Il tono ovviamente è quello consono a un quotidiano d’opinione che non maramaldeggia pur dando sovente giudizi netti. Ma la sostanza è chiara: i magistrati, dietro la difesa della loro indipendenza, spesso difendono concreti interessi economici e corporativi.
L’editoriale del Corriere della Sera scritto da Pierluigi Battista non lascia spazio a dubbi: magistrati e giudizi ricorrono ai princìpi anche per tutelare le loro condizioni e spesso anche i privilegi. Ecco quello che scrive il commentatore del quotidiano diretto da Ferruccio de Bortoli: “La riforma della Pubblica amministrazione annunciata dal governo rischia di incagliarsi. Ne stanno rallentando l’iter le proteste dei magistrati”.
LE PROTESTE DELLE TOGHE
I magistrati, ricorda Battista nel suo editoriale odierno sul Corriere della Sera, “contestano con ardore l’abbassamento dell’età pensionabile che consentirebbe l’avvio del turnover nel pubblico impiego e l’immissione di forze giovani nei gangli dello Stato. Il governo ha già dichiarato che modulerà i tempi di attuazione del provvedimento per non lasciare traumaticamente sguarniti gli uffici giudiziari. Ma i magistrati insistono”.

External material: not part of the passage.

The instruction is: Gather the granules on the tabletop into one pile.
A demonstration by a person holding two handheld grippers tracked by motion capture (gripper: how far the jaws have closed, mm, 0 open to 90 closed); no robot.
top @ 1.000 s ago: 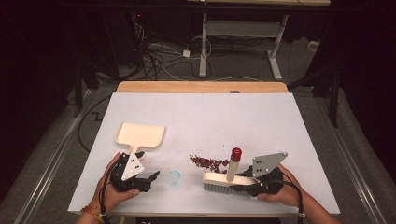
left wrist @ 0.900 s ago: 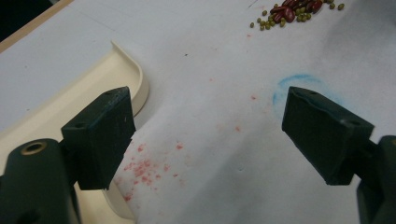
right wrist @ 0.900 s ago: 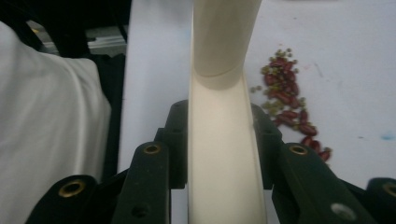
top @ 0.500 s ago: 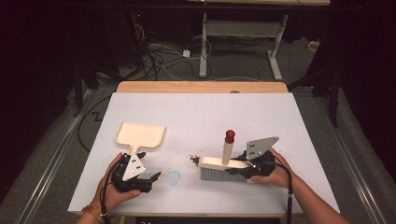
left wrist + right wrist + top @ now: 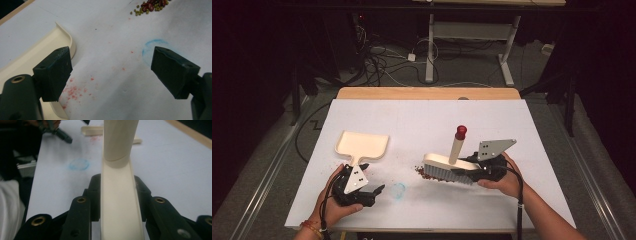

GLI ALLARMI DEI MAGISTRATI
Battista sottolinea inoltre che i magistrati “bollano un normale avvicendamento come un attentato all’integrità della magistratura. Prefigurano conseguenze apocalittiche su un provvedimento di snellimento burocratico e generazionale. Resistono e ostacolano l’azione del governo. E nella trincea corporativa non esitano a scomodare princìpi sommi come «l’indipendenza» della magistratura: tutto questo solo per due anni di pensione anticipata”.
LE PAROLE DI BATTISTA
“Ovviamente – sottolinea Battista nel suo editoriale di prima pagina sul quotidiano della Rizzoli – si può criticare un provvedimento che capovolge la ratio di una riforma delle pensioni che posticipava l’età pensionabile anche per arginare le spese dello Stato. Così come non c’è niente di male che l’organo sindacale dei magistrati, l’Anm, si disponga a difesa delle tasche e delle condizioni di lavoro di chi ha il diritto alle tutele che ogni lavoratore deve avere dalla sua in uno Stato democratico”.
LA SFERZA DEL CORSERA
“Ma i magistrati non sono lavoratori come tutti gli altri. Lo sanno anche loro –si legge nell’editoriale di prima pagina del quotidiano diretto da de Bortoli – E per non prestare il fianco alle critiche di chi li accusa di attestarsi in una difesa meschina dei propri interessi, mettono in campo in modo magniloquente allarmi sulla democrazia in pericolo e sulla magistratura calpestata”.
INDIPENDENZA VO’ CERCANDO
“Le cronache raccontano – continua Battista – che anche nel 2002 e nel 2006 i magistrati gridarono all’«indipendenza» minacciata: ma in quei due casi il pericolo veniva dalla proposta di alzare l’età pensionabile, non già di abbassarla. L’«indipendenza» non c’entrava niente, allora come adesso. Ma una potente corporazione ha fatto ricorso ai sacri valori della convivenza democratica per difendere lo status quo. Anche qualche mese fa, quando il governo Renzi per finanziare alcuni sgravi fiscali ha esteso ai magistrati il rispetto del tetto di 240 mila euro di retribuzione annua, l’Associazione nazionale magistrati ha invocato una sentenza della Corte costituzionale in cui veniva dichiarata perentoriamente una connessione molto apprezzata dal «partito dei giudici»: «L’indipendenza degli organi giurisdizionali si realizza anche con l’apprezzamento di misure di garanzia circa lo status dei componenti concernenti, oltre alla progressione in carriera, anche il trattamento economico»”.
UN CONSIGLIO SPASSIONATO
Conclude Battista sul Corriere della Sera: “La mescolanza indebita di princìpi altisonanti con questioni più prosaiche di trattamento sindacale non alimenta certo le simpatie dell’opinione pubblica per una categoria che con la sua coriacea difesa di corpo rischia di iscriversi nel fronte della conservazione che paralizza l’Italia e le riforme di cui ha bisogno. E una riforma della Pubblica amministrazione non può inabissarsi per due anni di pensione anticipata. Che con l’indipendenza della magistratura non c’entra niente”.